You can now create a pool of non-persistent virtual desktops using Amazon WorkSpaces and share them across a group of users. As the desktop administrator you can manage your entire portfolio of persistent and non-persistent virtual desktops using one GUI, command line, or set of API-powered tools. Your users can log in to these desktops using a browser, a client application (Windows, Mac, or Linux), or a thin client device.

Amazon WorkSpaces Pools (non-persistent desktops)
WorkSpaces Pools ensures that each user gets the same applications and the same experience. When the user logs in, they always get access to a fresh WorkSpace that’s based on the latest configuration for the pool, centrally managed by their administrator. If the administrator enables application settings persistence for the pool, users can configure certain application settings, such as browser favorites, plugins, and UI customizations. Users can also access persistent file or object storage external to the desktop.

These desktops are a great fit for many types of users and use cases including remote workers, task workers (shared service centers, finance, procurement, HR, and so forth), contact center workers, and students.

As the administrator for the pool, you have full control over the compute resources (bundle type) and the initial configuration of the desktops in the pool, including the set of applications that are available to the users. You can use an existing custom WorkSpaces image, create a new one, or use one of the standard ones. You can also include Microsoft 365 Apps for Enterprise on the image. You can configure the pool to accommodate the size and working hours of your user base, and you can optionally join the pool to your organization’s domain and active directory.

Getting started
Let’s walk through the process of setting up a pool and inviting some users. I open the WorkSpaces console and choose Pools to get started:

I have no pools, so I choose Create WorkSpace on the Pools tab to begin the process of creating a pool:

The console can recommend workspace options for me, or I can choose what I want. I leave Recommend workspace options… selected, and choose No – non-persistent to create a pool of non-persistent desktops. Then I select my use cases from the menu and pick the operating system and choose Next to proceed:

The use case menu has lots of options:

On the next page I start by reviewing the WorkSpace options and assigning a name to my pool:

Next, I scroll down and choose a bundle. I can pick a public bundle or a custom one of my own. Bundles must use the WSP 2.0 protocol. I can create a custom bundle to provide my users with access to applications or to alter any desired system settings.

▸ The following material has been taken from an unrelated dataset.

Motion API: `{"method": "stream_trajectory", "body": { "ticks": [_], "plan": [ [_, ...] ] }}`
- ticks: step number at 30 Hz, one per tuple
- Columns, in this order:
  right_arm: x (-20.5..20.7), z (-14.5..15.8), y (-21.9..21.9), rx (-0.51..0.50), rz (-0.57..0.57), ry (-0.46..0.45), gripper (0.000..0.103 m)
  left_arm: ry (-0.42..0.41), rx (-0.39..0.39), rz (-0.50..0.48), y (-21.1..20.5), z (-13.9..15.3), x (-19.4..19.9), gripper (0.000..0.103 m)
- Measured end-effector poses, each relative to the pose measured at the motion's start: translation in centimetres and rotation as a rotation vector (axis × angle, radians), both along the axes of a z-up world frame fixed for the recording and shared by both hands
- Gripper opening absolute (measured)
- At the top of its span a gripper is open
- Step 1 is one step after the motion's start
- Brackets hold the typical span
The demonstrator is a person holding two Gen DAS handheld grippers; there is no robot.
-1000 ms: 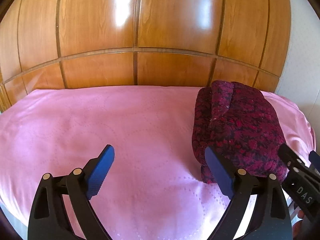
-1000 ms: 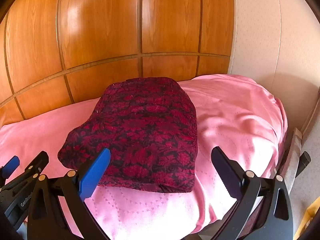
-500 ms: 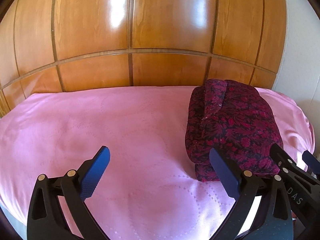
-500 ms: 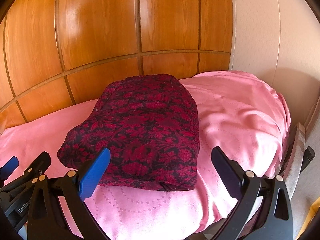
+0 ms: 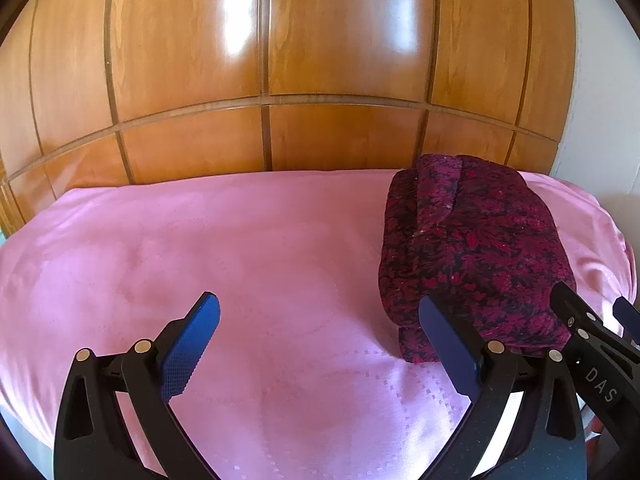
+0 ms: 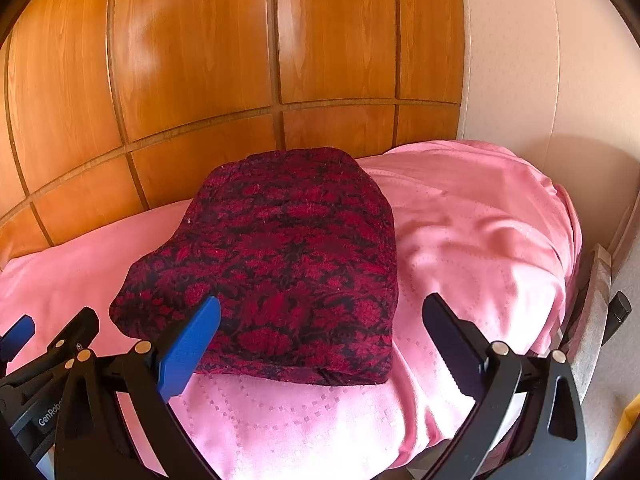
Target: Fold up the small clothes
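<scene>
A dark red and black patterned garment (image 5: 472, 256) lies folded in a thick bundle on the pink bed cover (image 5: 240, 248), at the right in the left wrist view and in the middle of the right wrist view (image 6: 288, 260). My left gripper (image 5: 318, 332) is open and empty, over bare cover to the left of the bundle. My right gripper (image 6: 320, 332) is open and empty, held just in front of the bundle's near edge. Each gripper shows at the edge of the other's view.
A glossy wooden panelled headboard (image 5: 304, 80) stands behind the bed. A pale wall (image 6: 540, 60) is at the right. The cover drops off at the bed's right edge (image 6: 568, 240), beside a grey frame part (image 6: 600, 292).
Both grippers have drawn back slightly from the bundle, and the views have shifted a little. The garment has not moved. Both grippers stay open.
</scene>
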State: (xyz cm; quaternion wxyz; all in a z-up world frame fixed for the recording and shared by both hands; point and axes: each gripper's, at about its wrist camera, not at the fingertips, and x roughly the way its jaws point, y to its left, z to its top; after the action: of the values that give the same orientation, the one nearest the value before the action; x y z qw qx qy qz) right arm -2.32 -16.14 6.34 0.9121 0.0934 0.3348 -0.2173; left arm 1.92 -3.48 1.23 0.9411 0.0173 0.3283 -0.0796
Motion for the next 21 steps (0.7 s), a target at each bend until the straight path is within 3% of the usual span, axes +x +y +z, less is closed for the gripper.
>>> {"method": "stream_trajectory", "body": {
  "ticks": [21],
  "plan": [
    [0.37,-0.53,0.32,0.012,0.009,0.012,0.101,0.000,0.004,0.017,0.20,-0.14,-0.08,0.099]
  ]
}}
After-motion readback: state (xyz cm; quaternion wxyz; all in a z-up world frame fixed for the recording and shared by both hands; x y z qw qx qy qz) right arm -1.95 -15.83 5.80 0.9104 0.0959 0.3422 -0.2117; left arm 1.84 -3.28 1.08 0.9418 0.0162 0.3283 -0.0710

Moving right along, I can customize the settings for each user session. I can also enable application settings persistence to save application customizations and Windows settings on a per-user basis between sessions:

Next, I set the capacity of my pool, and optionally establish one or more schedules based on date or time. The schedules give me the power to match the size of my pool (and hence my costs) to the rhythms and needs of my users:

If the amount of concurrent usage is more dynamic and not aligned to a schedule, then I can use manual scale out and scale in policies to control the size of my pool:


I tag my pool, and then choose Next to proceed:

The final step is to select a WorkSpaces pool directory or create a new one following these steps. Then, I choose Create WorkSpace pool.

WorkSpaces Pools Directory

After the pool has been created and started, I can send registration codes to users, and they can log in to a WorkSpace:

WorkSpaces Pools Login with Registration Code

I can monitor the status of the pool from the console:

WorkSpaces Pool Status On Console

Things to know
Here are a couple of things that you should know about WorkSpaces Pools:

Programmatic access – You can automate the setup process that I showed above by using functions like CreateWorkSpacePool, DescribeWorkSpacePool, UpdateWorkSpacePool, or the equivalent AWS command line interface (CLI) commands.

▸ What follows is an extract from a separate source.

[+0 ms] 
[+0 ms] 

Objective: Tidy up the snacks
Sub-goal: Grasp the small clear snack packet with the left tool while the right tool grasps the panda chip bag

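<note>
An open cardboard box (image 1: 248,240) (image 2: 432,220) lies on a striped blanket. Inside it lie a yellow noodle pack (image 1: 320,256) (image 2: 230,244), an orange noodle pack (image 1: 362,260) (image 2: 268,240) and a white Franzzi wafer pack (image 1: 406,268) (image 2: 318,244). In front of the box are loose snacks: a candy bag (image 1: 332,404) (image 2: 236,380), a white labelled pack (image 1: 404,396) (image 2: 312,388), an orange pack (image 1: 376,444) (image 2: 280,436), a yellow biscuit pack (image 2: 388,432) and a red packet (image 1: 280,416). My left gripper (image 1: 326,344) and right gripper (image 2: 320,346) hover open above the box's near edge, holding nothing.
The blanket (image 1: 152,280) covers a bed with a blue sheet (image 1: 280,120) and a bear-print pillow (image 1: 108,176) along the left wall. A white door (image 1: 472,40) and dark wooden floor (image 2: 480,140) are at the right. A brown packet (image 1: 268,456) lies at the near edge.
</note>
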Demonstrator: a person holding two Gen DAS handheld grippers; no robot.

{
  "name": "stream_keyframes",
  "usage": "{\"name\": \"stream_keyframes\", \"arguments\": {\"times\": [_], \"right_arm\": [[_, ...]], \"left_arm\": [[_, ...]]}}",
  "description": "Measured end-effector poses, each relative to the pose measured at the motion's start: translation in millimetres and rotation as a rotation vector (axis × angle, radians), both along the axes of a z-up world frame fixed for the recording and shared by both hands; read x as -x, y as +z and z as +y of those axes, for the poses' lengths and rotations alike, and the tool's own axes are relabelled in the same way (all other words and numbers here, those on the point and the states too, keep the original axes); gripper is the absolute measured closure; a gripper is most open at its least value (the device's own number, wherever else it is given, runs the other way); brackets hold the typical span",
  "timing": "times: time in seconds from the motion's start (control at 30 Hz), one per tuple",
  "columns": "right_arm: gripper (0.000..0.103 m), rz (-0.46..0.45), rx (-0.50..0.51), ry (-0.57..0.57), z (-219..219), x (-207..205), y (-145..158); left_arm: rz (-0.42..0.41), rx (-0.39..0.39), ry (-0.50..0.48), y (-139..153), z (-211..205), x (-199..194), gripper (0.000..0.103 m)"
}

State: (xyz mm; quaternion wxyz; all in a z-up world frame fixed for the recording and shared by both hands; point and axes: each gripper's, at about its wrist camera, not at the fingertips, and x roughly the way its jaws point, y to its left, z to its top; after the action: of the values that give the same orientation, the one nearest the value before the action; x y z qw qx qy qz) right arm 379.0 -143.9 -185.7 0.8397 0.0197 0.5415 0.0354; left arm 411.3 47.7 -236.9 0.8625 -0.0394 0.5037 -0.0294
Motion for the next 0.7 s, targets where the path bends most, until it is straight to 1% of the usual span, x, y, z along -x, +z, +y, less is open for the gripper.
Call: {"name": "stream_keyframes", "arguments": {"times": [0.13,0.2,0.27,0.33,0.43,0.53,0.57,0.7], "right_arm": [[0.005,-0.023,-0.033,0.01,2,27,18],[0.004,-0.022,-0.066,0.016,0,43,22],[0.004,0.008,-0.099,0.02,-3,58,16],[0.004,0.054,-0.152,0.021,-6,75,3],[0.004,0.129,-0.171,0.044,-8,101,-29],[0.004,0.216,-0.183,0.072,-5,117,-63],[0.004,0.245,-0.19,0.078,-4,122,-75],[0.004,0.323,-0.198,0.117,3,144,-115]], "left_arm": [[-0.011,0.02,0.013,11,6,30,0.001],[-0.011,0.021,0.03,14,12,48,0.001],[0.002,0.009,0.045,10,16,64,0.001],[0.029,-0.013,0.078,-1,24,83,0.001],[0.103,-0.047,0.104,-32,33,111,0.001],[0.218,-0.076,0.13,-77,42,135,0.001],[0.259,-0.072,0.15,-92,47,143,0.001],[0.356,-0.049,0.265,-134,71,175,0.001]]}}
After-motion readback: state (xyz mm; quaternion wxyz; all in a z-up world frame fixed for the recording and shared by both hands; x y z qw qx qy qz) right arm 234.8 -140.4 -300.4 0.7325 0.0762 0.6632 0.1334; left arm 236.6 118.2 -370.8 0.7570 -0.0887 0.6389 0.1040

Regions – WorkSpaces Pools is available in all commercial AWS Regions where WorkSpaces Personal is available, except Israel (Tel Aviv), Africa (Cape Town), and China (Ningxia). Check the full Region list for future updates.

Pricing – Refer to the Amazon WorkSpaces Pricing page for complete pricing information.

Visit Amazon WorkSpaces Pools to learn more.

Jeff;

Optimizing Amazon Simple Queue Service (SQS) for speed and scale

Post Syndicated from Jeff Barr original https://aws.amazon.com/blogs/aws/optimizing-amazon-simple-queue-service-sqs-for-speed-and-scale/

After several public betas, we launched Amazon Simple Queue Service (Amazon SQS) in 2006. Nearly two decades later, this fully managed service is still a fundamental building block for microservices, distributed systems, and serverless applications, processing over 100 million messages per second at peak times.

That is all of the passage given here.